> _EXERCISE_
A single figure is required: the number of lines in the listing below containing the word "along".
(DATA BLOCK)
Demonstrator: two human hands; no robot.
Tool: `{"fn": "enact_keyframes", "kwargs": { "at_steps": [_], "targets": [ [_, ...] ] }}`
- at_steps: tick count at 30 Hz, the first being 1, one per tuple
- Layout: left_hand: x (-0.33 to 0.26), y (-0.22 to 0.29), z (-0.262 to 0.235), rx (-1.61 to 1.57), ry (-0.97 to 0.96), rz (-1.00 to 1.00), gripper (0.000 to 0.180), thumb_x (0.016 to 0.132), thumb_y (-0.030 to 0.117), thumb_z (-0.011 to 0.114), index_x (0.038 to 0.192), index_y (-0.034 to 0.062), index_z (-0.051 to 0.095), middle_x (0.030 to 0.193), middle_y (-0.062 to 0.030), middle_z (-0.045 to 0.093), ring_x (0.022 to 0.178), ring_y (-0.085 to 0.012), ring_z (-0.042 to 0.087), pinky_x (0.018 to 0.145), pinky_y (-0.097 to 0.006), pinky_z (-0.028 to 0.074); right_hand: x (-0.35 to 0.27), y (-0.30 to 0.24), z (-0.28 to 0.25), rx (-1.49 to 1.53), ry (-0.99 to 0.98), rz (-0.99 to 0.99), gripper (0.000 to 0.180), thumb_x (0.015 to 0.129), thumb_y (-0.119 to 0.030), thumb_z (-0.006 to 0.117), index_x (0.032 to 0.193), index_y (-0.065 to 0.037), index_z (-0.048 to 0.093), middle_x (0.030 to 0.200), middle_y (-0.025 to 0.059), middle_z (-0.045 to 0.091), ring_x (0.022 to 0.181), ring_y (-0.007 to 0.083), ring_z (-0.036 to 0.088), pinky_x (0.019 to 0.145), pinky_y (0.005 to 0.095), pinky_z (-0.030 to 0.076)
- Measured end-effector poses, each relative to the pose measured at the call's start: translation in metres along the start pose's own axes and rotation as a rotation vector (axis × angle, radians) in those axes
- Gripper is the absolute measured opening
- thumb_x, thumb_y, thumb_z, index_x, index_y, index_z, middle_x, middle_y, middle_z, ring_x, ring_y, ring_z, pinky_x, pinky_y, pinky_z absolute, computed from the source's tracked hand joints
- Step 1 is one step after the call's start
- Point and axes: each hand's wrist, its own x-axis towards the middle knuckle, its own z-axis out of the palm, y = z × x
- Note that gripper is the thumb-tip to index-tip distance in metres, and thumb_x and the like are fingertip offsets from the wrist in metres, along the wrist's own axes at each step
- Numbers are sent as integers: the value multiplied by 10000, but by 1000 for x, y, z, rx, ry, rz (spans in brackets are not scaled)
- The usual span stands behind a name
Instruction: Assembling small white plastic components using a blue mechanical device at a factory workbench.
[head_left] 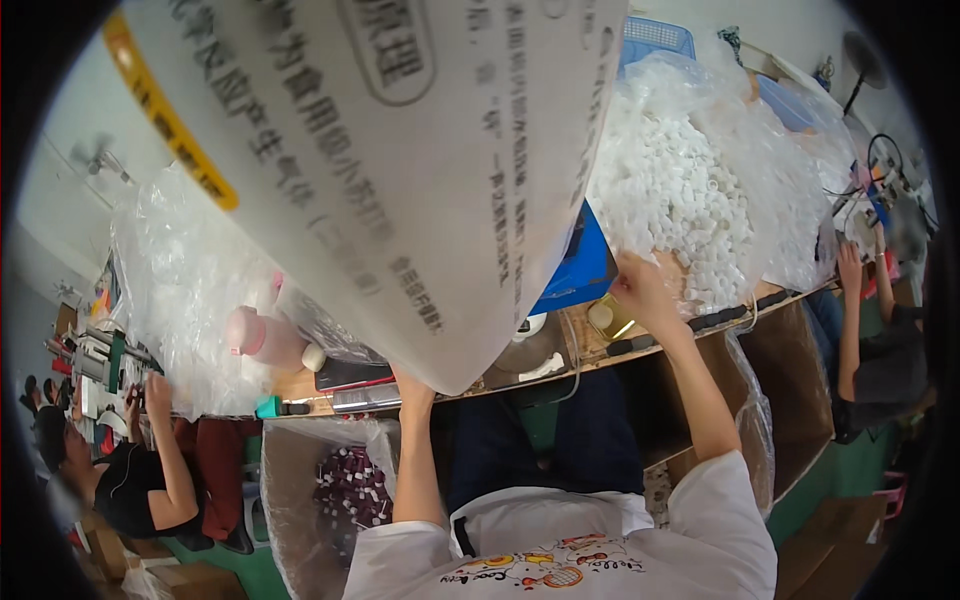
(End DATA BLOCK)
> _TASK OUTPUT_
2